Since students are often intimidated by word problems because it's hard for them to decipher what the problem is asking of them and determine what's the important information. I use a KWL chart to help students organize the information given. (See GCF and LCM Word Problems KWL Chart) A **KWL** chart answers 3 questions: What do you know?, What do you want to know? What did you learn?

The KWL chart helps students focus on the important information.

Ex. 1 - Tameka has two pieces of cloth. One piece is 60 inches wide and the other piece is 90 inches wide. She wants to cut both pieces into strips of equal width that are as wide as possible. How wide should she cut the strips?

We will start with the **K**. Students should write the important information, such as the lengths of the strips, 60 and 90.
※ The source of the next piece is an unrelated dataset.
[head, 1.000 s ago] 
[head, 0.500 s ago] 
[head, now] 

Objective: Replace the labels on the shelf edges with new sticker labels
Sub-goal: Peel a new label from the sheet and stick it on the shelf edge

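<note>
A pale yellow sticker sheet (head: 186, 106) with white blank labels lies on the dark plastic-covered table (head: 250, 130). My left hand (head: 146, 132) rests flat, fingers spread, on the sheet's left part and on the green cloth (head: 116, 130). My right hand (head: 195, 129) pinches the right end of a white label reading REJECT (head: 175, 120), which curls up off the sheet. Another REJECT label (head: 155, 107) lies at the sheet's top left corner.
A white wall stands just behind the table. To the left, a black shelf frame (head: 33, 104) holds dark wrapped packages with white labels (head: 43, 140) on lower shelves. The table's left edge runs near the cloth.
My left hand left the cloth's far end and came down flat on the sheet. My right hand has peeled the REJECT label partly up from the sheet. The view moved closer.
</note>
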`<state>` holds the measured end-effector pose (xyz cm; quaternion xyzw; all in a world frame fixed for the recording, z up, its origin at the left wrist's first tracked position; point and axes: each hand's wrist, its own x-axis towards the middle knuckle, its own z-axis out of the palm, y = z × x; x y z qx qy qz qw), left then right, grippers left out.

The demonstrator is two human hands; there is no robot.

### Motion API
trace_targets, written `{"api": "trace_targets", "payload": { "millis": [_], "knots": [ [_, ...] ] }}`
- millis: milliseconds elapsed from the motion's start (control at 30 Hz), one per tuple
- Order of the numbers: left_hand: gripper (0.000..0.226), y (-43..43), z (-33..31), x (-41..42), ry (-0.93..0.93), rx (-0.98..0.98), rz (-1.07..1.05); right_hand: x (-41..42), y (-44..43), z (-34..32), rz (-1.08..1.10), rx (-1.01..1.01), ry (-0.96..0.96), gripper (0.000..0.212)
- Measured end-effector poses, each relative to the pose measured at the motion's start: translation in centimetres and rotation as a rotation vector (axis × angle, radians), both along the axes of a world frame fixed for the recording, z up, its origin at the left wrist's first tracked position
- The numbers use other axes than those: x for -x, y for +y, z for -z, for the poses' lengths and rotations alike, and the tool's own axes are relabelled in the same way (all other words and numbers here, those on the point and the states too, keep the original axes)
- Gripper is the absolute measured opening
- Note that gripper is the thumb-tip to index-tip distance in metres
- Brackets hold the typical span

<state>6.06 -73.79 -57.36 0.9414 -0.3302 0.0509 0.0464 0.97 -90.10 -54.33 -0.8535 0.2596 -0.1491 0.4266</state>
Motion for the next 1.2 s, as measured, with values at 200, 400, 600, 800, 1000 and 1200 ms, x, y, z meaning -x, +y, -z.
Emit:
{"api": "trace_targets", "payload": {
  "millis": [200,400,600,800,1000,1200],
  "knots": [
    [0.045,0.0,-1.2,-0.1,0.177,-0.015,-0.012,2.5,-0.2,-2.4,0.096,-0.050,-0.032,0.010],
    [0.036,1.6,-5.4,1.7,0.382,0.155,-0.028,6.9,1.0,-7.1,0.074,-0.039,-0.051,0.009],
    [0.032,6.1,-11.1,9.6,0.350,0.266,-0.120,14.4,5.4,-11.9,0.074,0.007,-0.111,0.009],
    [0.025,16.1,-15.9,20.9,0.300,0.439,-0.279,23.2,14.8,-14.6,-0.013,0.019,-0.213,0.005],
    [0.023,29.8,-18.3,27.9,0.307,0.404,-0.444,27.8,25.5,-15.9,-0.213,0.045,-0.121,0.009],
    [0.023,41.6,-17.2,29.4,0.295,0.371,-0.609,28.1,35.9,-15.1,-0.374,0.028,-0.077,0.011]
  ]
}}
Then the **W**. This is generally just restating the given question in their own words, to show understanding.

Next, students need to determine whether it's a GCF or LCM word problem and explain why. For this problem students should have identified it as a GCF problem because Tameka is splitting the cloth into smaller pieces.

Next, using their prior knowledge, they need to find the GCF.

Finally, they need to complete the **L**. This step is important to ensure that students have answered the original question and they understand what their answer represents.

Below the KWL chart, I've added a few questions to reinforce students' understanding of the problem. My goal for the second question is for students to really think about their answer and analyze the accuracy of it.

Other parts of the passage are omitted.